• [What the exercise asks] From top to bottom, write out the listing exactly.

╭──

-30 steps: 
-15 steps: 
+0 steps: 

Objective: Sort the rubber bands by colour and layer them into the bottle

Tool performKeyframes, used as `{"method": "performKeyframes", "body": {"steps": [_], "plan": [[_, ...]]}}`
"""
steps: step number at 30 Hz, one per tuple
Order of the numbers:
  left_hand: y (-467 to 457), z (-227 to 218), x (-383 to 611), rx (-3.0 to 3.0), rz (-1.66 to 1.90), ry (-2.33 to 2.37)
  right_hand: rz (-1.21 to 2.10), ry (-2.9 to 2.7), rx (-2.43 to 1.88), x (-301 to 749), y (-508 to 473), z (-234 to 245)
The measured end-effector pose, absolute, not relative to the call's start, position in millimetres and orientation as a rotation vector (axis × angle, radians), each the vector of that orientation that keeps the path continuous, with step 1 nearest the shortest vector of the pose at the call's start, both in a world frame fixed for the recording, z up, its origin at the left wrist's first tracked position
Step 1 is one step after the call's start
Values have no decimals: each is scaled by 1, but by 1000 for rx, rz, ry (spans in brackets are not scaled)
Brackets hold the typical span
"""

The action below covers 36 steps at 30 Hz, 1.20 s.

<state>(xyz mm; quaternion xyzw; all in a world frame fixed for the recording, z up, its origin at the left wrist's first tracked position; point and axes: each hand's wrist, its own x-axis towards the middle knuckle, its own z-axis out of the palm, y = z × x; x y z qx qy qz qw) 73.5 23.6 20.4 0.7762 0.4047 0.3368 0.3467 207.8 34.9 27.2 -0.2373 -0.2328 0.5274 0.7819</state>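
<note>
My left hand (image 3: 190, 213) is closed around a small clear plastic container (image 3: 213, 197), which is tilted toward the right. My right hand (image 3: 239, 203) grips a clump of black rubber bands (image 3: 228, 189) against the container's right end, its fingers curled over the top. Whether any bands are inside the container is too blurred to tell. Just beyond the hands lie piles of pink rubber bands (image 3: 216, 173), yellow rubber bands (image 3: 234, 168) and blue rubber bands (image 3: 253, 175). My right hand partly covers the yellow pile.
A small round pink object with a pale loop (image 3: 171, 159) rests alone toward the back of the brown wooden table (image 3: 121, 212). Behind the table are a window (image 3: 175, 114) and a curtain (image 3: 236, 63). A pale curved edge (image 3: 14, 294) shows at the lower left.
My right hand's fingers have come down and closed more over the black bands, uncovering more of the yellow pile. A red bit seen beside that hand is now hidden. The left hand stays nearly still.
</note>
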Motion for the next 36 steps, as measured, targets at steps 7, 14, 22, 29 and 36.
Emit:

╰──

• [Solution for this task]
-30 steps: 
-15 steps: 
+0 steps: 

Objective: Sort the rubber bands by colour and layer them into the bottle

Tool performKeyframes, used as `{"method": "performKeyframes", "body": {"steps": [_], "plan": [[_, ...]]}}`
"""
steps: step number at 30 Hz, one per tuple
Order of the numbers:
  left_hand: y (-467 to 457), z (-227 to 218), x (-383 to 611), rx (-3.0 to 3.0), rz (-1.66 to 1.90), ry (-2.33 to 2.37)
  right_hand: rz (-1.21 to 2.10), ry (-2.9 to 2.7), rx (-2.43 to 1.88), x (-301 to 749), y (-508 to 473), z (-234 to 245)
The measured end-effector pose, absolute, not relative to the call's start, position in millimetres and orientation as a rotation vector (axis × angle, radians), each the vector of that orientation that keeps the path continuous, with step 1 nearest the shortest vector of the pose at the call's start, both in a world frame fixed for the recording, z up, its origin at the left wrist's first tracked position
Step 1 is one step after the call's start
Values have no decimals: each is scaled by 1, but by 1000 for rx, rz, ry (spans in brackets are not scaled)
Brackets hold the typical span
"""

The action below covers 36 steps at 30 Hz, 1.20 s.

<state>(xyz mm; quaternion xyzw; all in a world frame fixed for the recording, z up, its origin at the left wrist's first tracked position; point and axes: each hand's wrist, its own x-axis towards the middle knuckle, its own z-axis out of the palm, y = z × x; x y z qx qy qz qw) 73.5 23.6 20.4 0.7762 0.4047 0.3368 0.3467 207.8 34.9 27.2 -0.2373 -0.2328 0.5274 0.7819</state>
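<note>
My left hand (image 3: 190, 213) is closed around a small clear plastic container (image 3: 213, 197), which is tilted toward the right. My right hand (image 3: 239, 203) grips a clump of black rubber bands (image 3: 228, 189) against the container's right end, its fingers curled over the top. Whether any bands are inside the container is too blurred to tell. Just beyond the hands lie piles of pink rubber bands (image 3: 216, 173), yellow rubber bands (image 3: 234, 168) and blue rubber bands (image 3: 253, 175). My right hand partly covers the yellow pile.
A small round pink object with a pale loop (image 3: 171, 159) rests alone toward the back of the brown wooden table (image 3: 121, 212). Behind the table are a window (image 3: 175, 114) and a curtain (image 3: 236, 63). A pale curved edge (image 3: 14, 294) shows at the lower left.
My right hand's fingers have come down and closed more over the black bands, uncovering more of the yellow pile. A red bit seen beside that hand is now hidden. The left hand stays nearly still.
</note>
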Motion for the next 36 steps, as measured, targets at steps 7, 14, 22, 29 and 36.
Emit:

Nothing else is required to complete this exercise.